_WHAT YOU HAVE TO DO:_ A precise copy of the data is required, with every picture left out.

______

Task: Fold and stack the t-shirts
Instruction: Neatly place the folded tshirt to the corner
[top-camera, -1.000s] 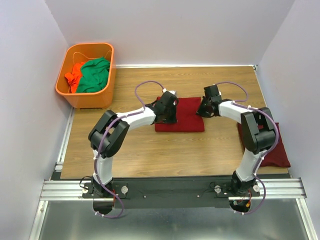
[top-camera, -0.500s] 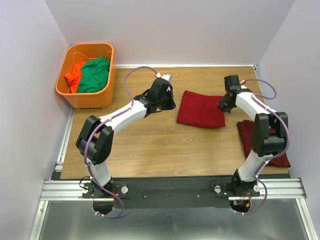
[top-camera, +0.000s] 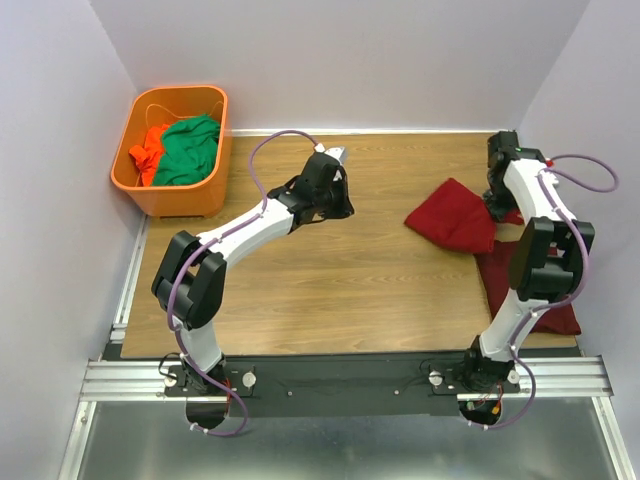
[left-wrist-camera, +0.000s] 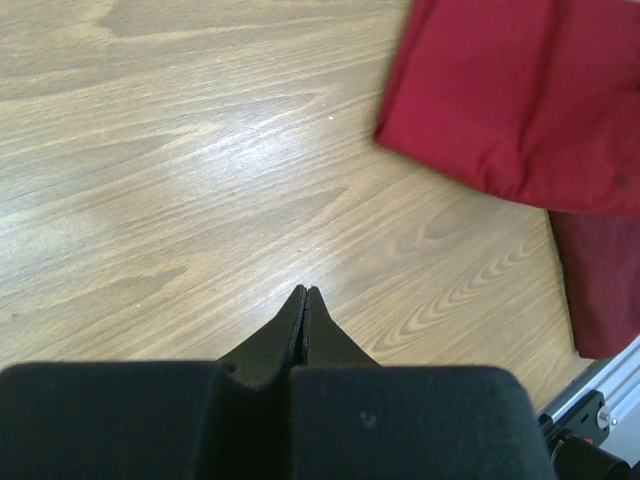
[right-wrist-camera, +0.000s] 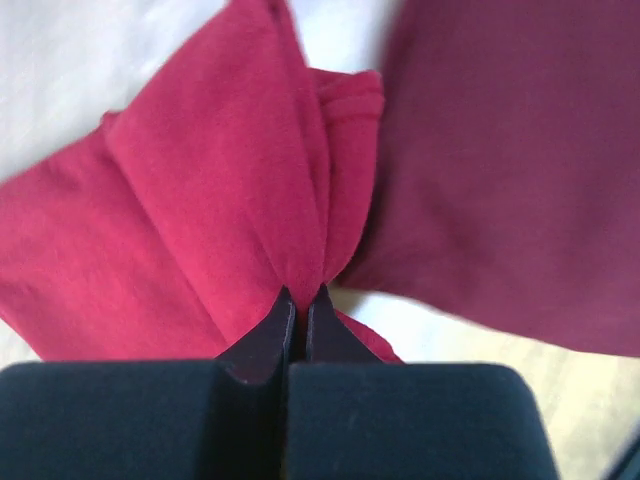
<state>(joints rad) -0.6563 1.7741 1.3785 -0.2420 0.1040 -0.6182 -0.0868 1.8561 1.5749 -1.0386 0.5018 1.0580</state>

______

_EXERCISE SOLUTION:_
Task: Fold and stack the t-shirts
Instruction: Neatly place the folded tshirt to the corner
[top-camera, -1.000s] 
[top-camera, -0.500s] 
[top-camera, +0.000s] 
[left-wrist-camera, +0.000s] 
[right-wrist-camera, +0.000s] 
<state>(joints rad) -0.6563 1.7741 1.3785 -0.2420 0.1040 -0.6182 -0.0868 1.8561 1.5749 -1.0386 0.5018 1.0580</state>

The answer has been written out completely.